Développement humain : le double « je » de l’africain
Avez-vous déjà lu le bilan d’un dirigeant sous les tropiques ? Généralement, un catalogue de bétons, de blocs granitiques, de tonnes de bitume voire des milliers de lampadaires ou d’hectares de gazon. Encore plus affligeant lorsqu’on vous sort des tonnages entiers de conteneurs de pesticides, de désherbants voire de semences débarqués d’ailleurs dans le domaine agricole ; en guise de bilan de mandat électif. Au menu du consommable officiel africain trônent, invariablement, en première place, les meubles italiens, les costumes français ou les voitures américaines… D’où la question basique qui vient à l’esprit : mais où se trouve la place de l’homme citoyen dans tous ces bilans ?
Ailleurs, le présentateur médias sait qu’il doit ouvrir l’antenne avec le taux de chômage national et le climat avec au passage l’ampleur du péril du moment : inondation, canicule, incendie de forêt, foyers épidémiologiques, bref, des trucs qui concernent directement le vécu des citoyens. Un ministre français ne peut se rendre en conseil des ministres sans avoir actualisé ses derniers chiffres en matière de chômage, paraît-il. Une manière de faire comprendre que tout se fait pour l’homme. Le développement c’est lu, l’homme citoyen ; sa vie au quotidien, l’environnement dans lequel il se couche le soir, la qualité et la quantité de ce qu’il parvient à manger, sa santé, son bien-être en général.
Pour en revenir à notre cher terroir, l’Afrique, l’ingénieur ne s’embarrasse d’aucun scrupule lorsqu’il s’agit d’opérer des choix dans une zone marécageuse au cœur de Cotonou, de Yamoussoukro ou de Lama-Kara par exemple : c’est la route ou l’infrastructure à réaliser qui doit être épargné de l’invasion des eaux et non les habitations de l’homme citoyen. Rien que l’étape de terrassement permet le déversement de tonnes de sable ou de gravats sur la chaussée. A la fin, vous avez le joyau splendide surplombant les cimes des cases plus exposées que jamais. A peine si on reconnaît aux occupants potentiellement sinistrés la qualité de contribuable à l’amortissement des fonds de réalisation des infrastructures en question.

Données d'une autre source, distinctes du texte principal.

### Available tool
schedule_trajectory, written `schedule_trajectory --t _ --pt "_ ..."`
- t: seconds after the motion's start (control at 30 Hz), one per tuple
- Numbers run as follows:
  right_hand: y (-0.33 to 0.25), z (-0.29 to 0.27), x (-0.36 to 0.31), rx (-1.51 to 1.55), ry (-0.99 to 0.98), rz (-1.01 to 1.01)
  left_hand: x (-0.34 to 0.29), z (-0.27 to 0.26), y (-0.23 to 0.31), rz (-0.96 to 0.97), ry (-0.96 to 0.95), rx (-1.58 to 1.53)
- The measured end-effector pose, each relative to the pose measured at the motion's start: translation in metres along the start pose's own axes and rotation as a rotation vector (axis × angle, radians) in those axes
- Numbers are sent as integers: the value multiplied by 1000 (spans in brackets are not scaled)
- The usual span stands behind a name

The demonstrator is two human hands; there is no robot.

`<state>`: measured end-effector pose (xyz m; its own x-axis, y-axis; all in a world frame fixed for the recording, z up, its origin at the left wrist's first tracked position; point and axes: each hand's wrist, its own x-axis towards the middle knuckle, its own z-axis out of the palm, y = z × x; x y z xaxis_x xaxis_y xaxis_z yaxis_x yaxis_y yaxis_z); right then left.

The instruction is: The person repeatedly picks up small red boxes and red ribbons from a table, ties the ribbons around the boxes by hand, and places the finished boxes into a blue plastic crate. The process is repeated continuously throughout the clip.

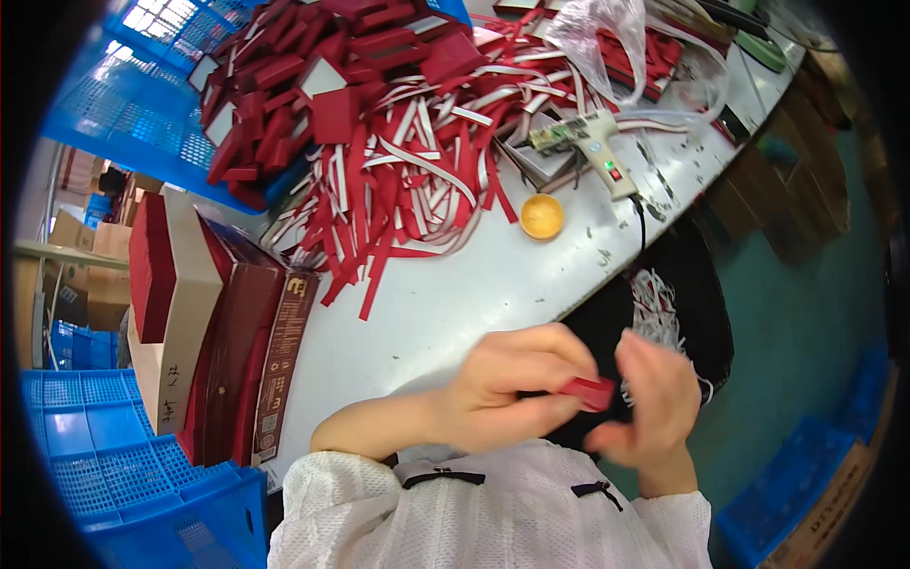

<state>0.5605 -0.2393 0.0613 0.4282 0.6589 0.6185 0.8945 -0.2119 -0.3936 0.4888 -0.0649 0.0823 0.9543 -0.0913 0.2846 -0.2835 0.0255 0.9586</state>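
Observation:
Near the front edge of the table, my left hand (512,387) pinches a small red piece (592,392) between thumb and fingers. The piece looks like the end of a red strip; the rest of it is hidden in the hand. Just right of it my right hand (659,398), somewhat blurred, has its thumb and fingers apart with nothing between them. Farther back lies a loose heap of red and white strips (412,175). Small dark red boxes (336,116) are piled behind and left of the strips.
A glue gun (599,154) with a cord lies at the right, by a round yellow-filled cup (541,216). Large red and brown boxes (237,332) stand at the left. Blue crates (95,446) are beyond them. White trimmings (654,308) lie on something black at the right.

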Motion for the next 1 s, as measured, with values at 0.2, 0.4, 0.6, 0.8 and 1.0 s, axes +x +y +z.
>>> schedule_trajectory --t 0.2,0.4,0.6,0.8,1.0 --pt "7 -10 4 571 174 220 35 -52 -28 184 120 232" --pt "37 -36 -19 1390 401 382 49 -268 -96 -189 1159 1144" --pt "43 -5 -43 1316 208 769 60 -319 -92 -572 1090 1197" --pt "45 21 -13 1334 -105 1153 67 -233 -52 138 626 1369" --pt "48 34 44 1160 -106 889 56 -79 7 184 -498 1393"
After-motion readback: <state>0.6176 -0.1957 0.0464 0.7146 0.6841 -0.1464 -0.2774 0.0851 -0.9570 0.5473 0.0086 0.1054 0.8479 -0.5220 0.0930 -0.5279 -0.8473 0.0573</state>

Ne sommes-nous plus les champions de l’humanisme et de la solidarité ? L’heure n’est peut-être pas encore à l’exigence d’allocation chômage à tous les jeunes sans emploi du continent dont certains partent en mer ou en esclavage en Libye. Néanmoins, un pas pourrait être franchi si l’effort des gouvernants ne se limite pas à construire des bâtiments modernes pour les services publics uniquement. Le petit fonctionnaire peut espérer dormir le soir dans un local saint avec sa famille à la sortie des bureaux climatisés du service. Tout comme les riverains des voies nouvellement construites souhaiteraient ne plus dormir sur des échassiers de fortune une fois le chantier achevé. En clair faire le développement pour l’humain, le citoyen d’abord.